The author uses metaphor and situational irony in this passage to show how Victoria misunderstands Howard’s teaching. She describes her understanding of his class using a metaphor that she believes proves her intellectual seriousness:

‘But your class – your class is a cult classic. I love your class. Your class is all about never ever saying I like the tomato. That’s why so few people take it – I mean, no offence, it’s a compliment. They can’t handle the rigour of never saying I like the tomato. Because that’s the worst thing you could ever do in your class, right? Because the tomato’s not there to be liked. That’s what I love about your class. It’s properly intellectual. The tomato is just totally revealed as this phoney construction that can’t lead you to some higher truth – nobody’s pretending the tomato will save your life.”

Students at Wellington use “tomato” as a joking shorthand for the object of study of any given class; a math class might involve investigating “the square root of tomatoes,” for example. In this scene, Victoria claims Howard’s art history class is about refusing to enjoy or admire the “tomato”, by which she means the pieces of art the students are analyzing. Instead, she says the ”tomato” must be treated as something meaningless. She thinks the purpose of his class is to expose the art Howard is talking about as flawed and false, holding no value in itself.

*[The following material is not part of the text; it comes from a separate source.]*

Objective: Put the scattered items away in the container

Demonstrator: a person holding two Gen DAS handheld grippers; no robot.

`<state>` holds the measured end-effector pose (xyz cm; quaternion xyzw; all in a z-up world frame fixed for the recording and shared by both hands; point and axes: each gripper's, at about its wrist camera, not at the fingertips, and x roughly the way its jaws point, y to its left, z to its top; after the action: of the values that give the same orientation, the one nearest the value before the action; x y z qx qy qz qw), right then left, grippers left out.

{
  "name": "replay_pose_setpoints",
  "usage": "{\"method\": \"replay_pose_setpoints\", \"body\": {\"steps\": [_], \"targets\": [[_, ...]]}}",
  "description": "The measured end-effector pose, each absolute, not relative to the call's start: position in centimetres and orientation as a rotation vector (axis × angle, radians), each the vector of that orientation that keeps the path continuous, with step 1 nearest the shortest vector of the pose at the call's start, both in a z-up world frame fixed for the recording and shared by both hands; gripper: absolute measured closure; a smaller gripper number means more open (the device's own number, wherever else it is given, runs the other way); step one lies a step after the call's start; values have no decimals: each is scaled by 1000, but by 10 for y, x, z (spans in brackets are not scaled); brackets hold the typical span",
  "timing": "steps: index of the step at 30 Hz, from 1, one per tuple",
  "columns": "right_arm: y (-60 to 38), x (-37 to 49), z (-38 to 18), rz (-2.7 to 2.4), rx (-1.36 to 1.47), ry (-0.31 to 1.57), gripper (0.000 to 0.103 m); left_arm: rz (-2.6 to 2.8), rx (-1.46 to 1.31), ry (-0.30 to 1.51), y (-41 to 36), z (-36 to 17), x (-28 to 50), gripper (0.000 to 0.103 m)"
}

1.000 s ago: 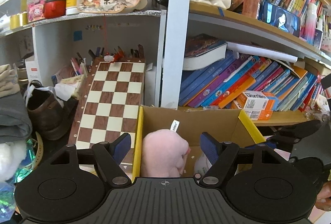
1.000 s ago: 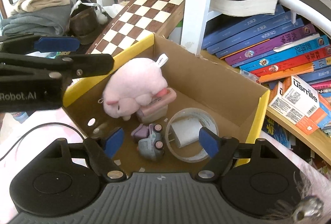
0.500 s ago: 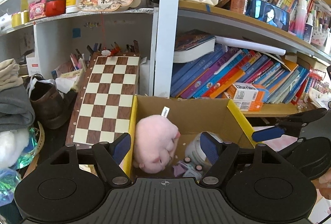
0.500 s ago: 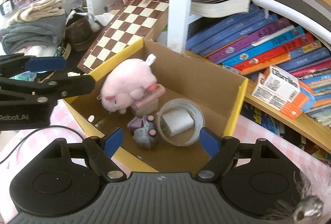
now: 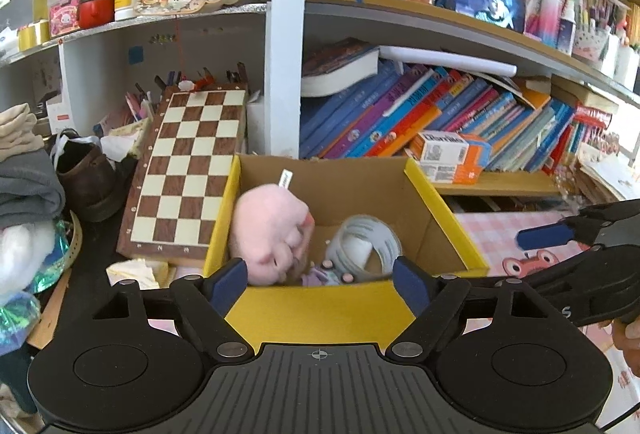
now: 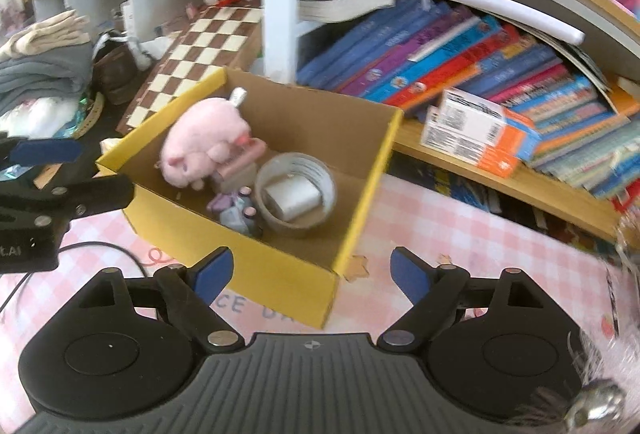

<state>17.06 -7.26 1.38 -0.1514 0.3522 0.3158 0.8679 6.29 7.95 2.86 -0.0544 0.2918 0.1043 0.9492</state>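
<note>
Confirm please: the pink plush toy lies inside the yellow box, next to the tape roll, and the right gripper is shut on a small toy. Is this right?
Not quite. The right gripper is open and holds nothing, as the right wrist view shows. The rest stands: the pink plush toy lies inside the yellow box, next to the tape roll.

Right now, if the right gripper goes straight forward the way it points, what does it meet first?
Most likely the near yellow corner of the cardboard box, which sits between the open fingers of the right gripper. Depth is unclear; pointing slightly higher, it would pass over the rim towards the tape roll.
</note>
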Motion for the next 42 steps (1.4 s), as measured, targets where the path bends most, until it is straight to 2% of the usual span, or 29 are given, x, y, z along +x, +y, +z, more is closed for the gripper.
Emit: {"method": "replay_pose_setpoints", "body": {"steps": [3, 13, 18, 21, 42], "targets": [[-86, 166, 12, 601, -300, 729, 7, 226, -104, 603, 71, 28, 59, 17], [-134, 148, 6, 468, -242, 715, 3, 246, -73, 649, 47, 23, 53, 17], [-149, 138, 4, 433, -232, 710, 3, 253, -61, 663, 35, 22, 51, 16], [-157, 133, 2, 417, -227, 710, 2, 260, -58, 663, 29, 21, 49, 9], [-196, 115, -13, 312, -174, 734, 0, 256, -21, 714, -11, 6, 47, 4]]}}
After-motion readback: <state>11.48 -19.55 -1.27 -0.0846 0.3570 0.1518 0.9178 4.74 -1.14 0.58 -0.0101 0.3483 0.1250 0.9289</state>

This metaphor mocks the idea of beauty being redemptive. In Victoria’s opinion, Howard’s class is not really about understanding or engaging with art; it’s about the idea that art is a “phoney construction.” 

The way Victoria delivers her praise is full of situational irony. She says she loves the class because it discourages emotion or personal reactions to art, yet her tone is emotional and full of enthusiasm. She shows obvious excitement even as she praises the rejection of the “tomatoes” Howard asks them to discuss. She wants to seem serious, but the praise actually reveals how little she understands the ideas she repeats.Her tone of flattery undercuts the argument she thinks she’s making.